And yet, nothing works that way. President Lincoln tried hard to bind up the wounds of a divided country but, close to 150 years later, he has not succeeded. This year, again, we saw how the greedy among us see the holiday, but their assault on the rest of us is not new. When President Franklin Roosevelt had the date changed to the second to last Thursday, to accommodate the commercial needs of the Christmas season, the same general people derided the holiday altogether and calling it "Franksgiving."
We are, obviously, not one nation either under God, or not and it is hard to find any but a few isolated moments when we were. The other day, Bob Herbert seemed a bit surprised about the level of ignorance about one of our most inspirational presidents, but the half of the country that considered President Roosevelt a traitor could never accept President Kennedy until his death forced them into silence for awhile followed by years of assaulting his memory.

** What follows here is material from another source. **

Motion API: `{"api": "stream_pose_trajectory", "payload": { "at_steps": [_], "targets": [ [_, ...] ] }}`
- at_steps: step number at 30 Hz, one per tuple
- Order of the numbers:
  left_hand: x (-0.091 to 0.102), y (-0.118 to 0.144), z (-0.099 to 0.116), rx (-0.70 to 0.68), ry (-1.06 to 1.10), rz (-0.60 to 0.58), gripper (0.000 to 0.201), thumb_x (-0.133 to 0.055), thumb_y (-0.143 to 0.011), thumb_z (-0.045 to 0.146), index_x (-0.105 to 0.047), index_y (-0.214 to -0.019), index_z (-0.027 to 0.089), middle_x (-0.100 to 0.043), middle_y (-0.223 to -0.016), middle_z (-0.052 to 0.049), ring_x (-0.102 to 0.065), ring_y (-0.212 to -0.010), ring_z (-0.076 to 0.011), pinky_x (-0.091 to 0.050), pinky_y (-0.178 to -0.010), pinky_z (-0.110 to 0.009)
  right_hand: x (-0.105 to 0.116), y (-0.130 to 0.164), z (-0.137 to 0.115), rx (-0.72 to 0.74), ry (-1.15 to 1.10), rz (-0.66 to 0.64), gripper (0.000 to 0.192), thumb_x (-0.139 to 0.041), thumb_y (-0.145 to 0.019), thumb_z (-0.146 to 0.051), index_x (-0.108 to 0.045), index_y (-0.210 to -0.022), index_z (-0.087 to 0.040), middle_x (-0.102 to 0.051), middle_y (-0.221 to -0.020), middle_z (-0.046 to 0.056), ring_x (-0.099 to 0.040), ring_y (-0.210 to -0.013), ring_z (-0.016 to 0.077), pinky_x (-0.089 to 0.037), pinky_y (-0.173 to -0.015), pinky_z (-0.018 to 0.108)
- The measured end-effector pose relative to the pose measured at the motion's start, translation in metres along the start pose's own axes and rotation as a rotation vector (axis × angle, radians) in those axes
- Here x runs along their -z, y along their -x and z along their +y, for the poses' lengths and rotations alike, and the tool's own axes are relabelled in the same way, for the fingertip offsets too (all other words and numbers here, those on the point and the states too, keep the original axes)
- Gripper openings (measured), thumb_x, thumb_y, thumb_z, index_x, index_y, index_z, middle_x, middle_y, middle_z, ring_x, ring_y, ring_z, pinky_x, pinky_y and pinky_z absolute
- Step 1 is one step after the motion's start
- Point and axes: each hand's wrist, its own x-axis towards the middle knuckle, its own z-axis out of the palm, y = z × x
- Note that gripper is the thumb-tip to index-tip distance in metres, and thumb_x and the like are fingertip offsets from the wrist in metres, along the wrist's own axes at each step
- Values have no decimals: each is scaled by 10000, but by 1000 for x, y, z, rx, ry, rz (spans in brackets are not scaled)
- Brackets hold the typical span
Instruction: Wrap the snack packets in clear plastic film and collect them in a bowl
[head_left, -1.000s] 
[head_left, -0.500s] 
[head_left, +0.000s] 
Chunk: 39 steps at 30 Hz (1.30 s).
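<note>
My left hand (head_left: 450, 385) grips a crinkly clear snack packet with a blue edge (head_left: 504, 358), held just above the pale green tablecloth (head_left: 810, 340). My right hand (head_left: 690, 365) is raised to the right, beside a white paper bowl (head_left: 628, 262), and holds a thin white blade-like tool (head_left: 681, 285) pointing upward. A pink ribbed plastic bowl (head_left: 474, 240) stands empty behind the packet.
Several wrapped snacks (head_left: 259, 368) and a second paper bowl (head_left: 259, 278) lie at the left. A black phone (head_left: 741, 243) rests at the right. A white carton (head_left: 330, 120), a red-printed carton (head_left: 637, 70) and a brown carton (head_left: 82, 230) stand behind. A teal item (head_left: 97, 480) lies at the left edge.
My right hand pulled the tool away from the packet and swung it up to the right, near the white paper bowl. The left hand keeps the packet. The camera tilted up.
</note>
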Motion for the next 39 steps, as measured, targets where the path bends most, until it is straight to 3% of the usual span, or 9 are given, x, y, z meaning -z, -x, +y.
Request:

These two nations, divided de facto roughly the way as the attempt do divide us de jure that was what was at stake when President Lincoln inaugurated Thanksgiving as a national holiday, are unable to look at the same thing and see the same things, nor indeed, do they care about the same things.
A portion of the nation reads about the massacre of over 50 people attending a Catholic church in Baghdad and shudder at how futile the task undertaken in our name was, while the other half natters on about how we "won" a war there.
The massacre, despite its obvious attack on Christianity (usually a best selling issue in this country) gets scant coverage in our country, while the same people who blamed President Obama for not doing enough to prevent attacks on us such as the man who tried to secrete a bomb in his underwear last Christmas, scream, yell, carry on, and suggest creeping Nazism when the government tries to prevent others from doing the same thing. Ah: there's some news to cover incessantly. There will be protests throughout the country as the civilly disobedient shut down air travel near the busy Thanksgiving weekend. Until nothing of the sort takes place. Onto another crisis!
They tell us that we are a Christian nation (which we certainly are not, and for good reason) but the vassal state we think we have created in Iraq certainly is not. To discuss that would be, though, to admit to a grave mistake which, to about half the country, is impossible.
So, yes, being thankful for what we have inherited seems worthwhile. Yet, it remains hard to consider oneself part of the same anything as people who say, in the face of the mounting evidence to the contrary, things such as this on Meet the Press a few weeks ago:
DAVID GREGORY: You were, as I said, in Iraq and Afghanistan. You just heard David Axelrod say any withdrawal will be conditions based. Is that not enough to satisfy you?
SEN. JOHN McCAIN (R-AZ): Well, I'd like to see the president say that it's only condition based. According to Mr. Woodward's book, his problem is the political--the left base of the Democrat Party. You don't fight and conduct wars that way. You win and then you leave. And that's what we've done in Iraq.
She will never be elected president, and what's left of the Republican Party leadership can probably keep her from winning the nomination, but were she their nominee, more than forty per cent of your fellow citizens would vote for Sarah Palin to be President of the United States, with or without knowing the difference between North Korea and South Korea or that Africa is a continent and not a country. Barbara Bush can direct Gov Palin back to Alaska with her acid comment, but the same people elected her son (in a manner of speaking, anyhow) twice and not only elected President Reagan twice, but they keep talking about it as if it were a brilliant idea.
This is not an electorate which can be depended on for the future of this nation's well being.
"You win and they you leave. That's what we did in Iraq."